KLAMATH FALLS, Ore. -- Two members of the 173rd Fighter Wing practice their talents far from the roar of the aircraft and the smell of JP-8.

Nicole Wallenburn and Justin Love both won roles in the Ross Ragland Theater's production of Footloose which ran for seven performances late in August.

Love explained that he's participated in a number of plays at the theater and was excited that in this production he received a major part.

"I found out when they posted the cast sheet after four days of auditions," Love said. "I was very surprised to get the role of Wes Warnicker."

Love explains that Ren McCormack, the antagonist and main character leaves Chicago for the small town of Bomont. There he fails to fit in to a town reeling from the loss of five teenagers killed after a night out. In response the town banned loud music and dancing in a misguided attempt to forestall further accidents.

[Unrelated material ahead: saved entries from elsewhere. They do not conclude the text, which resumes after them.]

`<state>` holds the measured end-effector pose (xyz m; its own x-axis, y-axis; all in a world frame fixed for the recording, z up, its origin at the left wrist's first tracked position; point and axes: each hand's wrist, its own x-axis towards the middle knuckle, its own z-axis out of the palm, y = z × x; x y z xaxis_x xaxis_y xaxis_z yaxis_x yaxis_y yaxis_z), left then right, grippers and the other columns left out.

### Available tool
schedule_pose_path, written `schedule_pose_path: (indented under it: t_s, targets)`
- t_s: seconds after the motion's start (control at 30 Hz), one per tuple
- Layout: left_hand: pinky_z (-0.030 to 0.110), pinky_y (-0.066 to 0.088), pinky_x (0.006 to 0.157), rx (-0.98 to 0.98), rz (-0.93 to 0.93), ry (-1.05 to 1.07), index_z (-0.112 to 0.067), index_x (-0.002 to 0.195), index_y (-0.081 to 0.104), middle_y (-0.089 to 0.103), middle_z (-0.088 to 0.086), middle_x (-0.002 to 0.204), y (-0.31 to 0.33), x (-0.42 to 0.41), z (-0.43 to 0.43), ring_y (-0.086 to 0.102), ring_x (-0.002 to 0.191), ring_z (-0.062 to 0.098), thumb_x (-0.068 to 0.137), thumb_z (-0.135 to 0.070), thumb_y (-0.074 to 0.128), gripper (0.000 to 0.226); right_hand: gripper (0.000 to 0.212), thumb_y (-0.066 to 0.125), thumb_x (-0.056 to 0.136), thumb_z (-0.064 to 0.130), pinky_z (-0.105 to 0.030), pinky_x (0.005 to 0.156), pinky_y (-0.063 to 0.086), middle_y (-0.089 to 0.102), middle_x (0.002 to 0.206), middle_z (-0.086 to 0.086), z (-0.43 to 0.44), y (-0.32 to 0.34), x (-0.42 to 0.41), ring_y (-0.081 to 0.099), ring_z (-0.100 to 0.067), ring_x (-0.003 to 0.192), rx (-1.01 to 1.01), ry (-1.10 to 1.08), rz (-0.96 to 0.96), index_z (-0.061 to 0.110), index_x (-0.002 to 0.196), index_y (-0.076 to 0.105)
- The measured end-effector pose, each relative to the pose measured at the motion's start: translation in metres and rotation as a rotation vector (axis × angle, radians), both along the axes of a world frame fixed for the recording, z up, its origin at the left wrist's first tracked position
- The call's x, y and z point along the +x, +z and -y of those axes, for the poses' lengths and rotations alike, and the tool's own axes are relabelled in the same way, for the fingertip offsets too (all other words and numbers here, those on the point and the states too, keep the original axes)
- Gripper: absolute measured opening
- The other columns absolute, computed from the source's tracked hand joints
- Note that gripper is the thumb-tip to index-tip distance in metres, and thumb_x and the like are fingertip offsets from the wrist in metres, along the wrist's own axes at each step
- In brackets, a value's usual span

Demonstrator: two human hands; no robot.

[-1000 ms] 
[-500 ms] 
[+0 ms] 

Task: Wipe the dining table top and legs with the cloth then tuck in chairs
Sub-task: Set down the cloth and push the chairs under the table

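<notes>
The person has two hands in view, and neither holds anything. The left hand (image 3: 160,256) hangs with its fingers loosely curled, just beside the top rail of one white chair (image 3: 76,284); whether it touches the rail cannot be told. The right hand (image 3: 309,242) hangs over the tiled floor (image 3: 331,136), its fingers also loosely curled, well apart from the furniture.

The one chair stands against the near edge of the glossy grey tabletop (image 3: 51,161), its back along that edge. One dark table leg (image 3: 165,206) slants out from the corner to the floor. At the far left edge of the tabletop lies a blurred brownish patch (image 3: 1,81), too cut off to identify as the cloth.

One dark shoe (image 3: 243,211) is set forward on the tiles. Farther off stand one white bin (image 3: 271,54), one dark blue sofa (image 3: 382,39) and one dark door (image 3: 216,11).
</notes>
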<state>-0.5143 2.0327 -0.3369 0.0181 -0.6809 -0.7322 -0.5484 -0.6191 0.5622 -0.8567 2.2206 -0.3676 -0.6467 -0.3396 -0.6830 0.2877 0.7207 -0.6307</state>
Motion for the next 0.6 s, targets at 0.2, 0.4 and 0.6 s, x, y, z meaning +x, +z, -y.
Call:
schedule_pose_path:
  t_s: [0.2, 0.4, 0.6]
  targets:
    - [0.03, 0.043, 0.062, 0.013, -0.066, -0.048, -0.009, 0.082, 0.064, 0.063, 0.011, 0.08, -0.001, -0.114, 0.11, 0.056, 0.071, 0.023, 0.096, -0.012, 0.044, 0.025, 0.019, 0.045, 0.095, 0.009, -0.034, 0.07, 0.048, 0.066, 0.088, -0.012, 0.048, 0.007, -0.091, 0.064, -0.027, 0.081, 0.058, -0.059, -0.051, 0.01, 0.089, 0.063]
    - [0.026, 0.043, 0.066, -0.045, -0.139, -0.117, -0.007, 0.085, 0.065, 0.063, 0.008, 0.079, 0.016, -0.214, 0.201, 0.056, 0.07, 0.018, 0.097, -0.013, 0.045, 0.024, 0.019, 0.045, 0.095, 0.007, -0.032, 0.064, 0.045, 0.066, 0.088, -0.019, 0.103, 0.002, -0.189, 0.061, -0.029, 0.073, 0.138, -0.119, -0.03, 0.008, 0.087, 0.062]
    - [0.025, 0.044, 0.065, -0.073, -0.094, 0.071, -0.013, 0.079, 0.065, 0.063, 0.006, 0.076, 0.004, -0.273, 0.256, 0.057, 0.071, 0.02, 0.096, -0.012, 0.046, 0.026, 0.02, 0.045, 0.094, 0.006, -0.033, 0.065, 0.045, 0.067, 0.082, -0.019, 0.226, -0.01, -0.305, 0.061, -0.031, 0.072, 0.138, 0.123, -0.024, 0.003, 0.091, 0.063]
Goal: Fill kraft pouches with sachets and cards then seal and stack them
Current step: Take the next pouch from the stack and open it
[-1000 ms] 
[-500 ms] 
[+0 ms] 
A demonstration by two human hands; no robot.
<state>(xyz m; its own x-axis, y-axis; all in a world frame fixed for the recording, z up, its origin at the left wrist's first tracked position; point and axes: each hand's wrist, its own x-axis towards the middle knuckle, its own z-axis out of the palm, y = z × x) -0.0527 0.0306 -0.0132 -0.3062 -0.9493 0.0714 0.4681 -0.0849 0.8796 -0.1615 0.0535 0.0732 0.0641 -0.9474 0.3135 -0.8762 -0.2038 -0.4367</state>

Ren brings with him a love of both loud music and dancing thus providing the central tension of the story; a story Love characterizes as a community regaining its joy.

"The core of the story is taking a community that's lost its sense of joy and injecting it back in," he said.

Ironically, that joyful injection resulted in him punching out the main character at one point.
"[the audience] let out an audible "gasp" and the room dropped into this eerie silence because it was so emotionally charged, and no one saw it coming," said Love. "It definitely made the production more fun."

And after four hours-a-night rehearsals and time on the weekends, those moments make all the hard work worth it, say Love and Wallenburn.

Wallenburn says entertaining the community and, "being able to bring that energy are an awesome experience." Her road from Kingsley drill status guardsman to the Ross Ragland began 20 years ago, when her mother enrolled her in a dance class at the age of three. Now she looks forward to practicing her craft in front of an audience, but she still confesses to a touch of nerves before taking the stage.

"What everyone will tell you is that if you make a mistake, 'just go with it and don't fall out of character,' so that's what I do when I'm up there," said Wallenburn.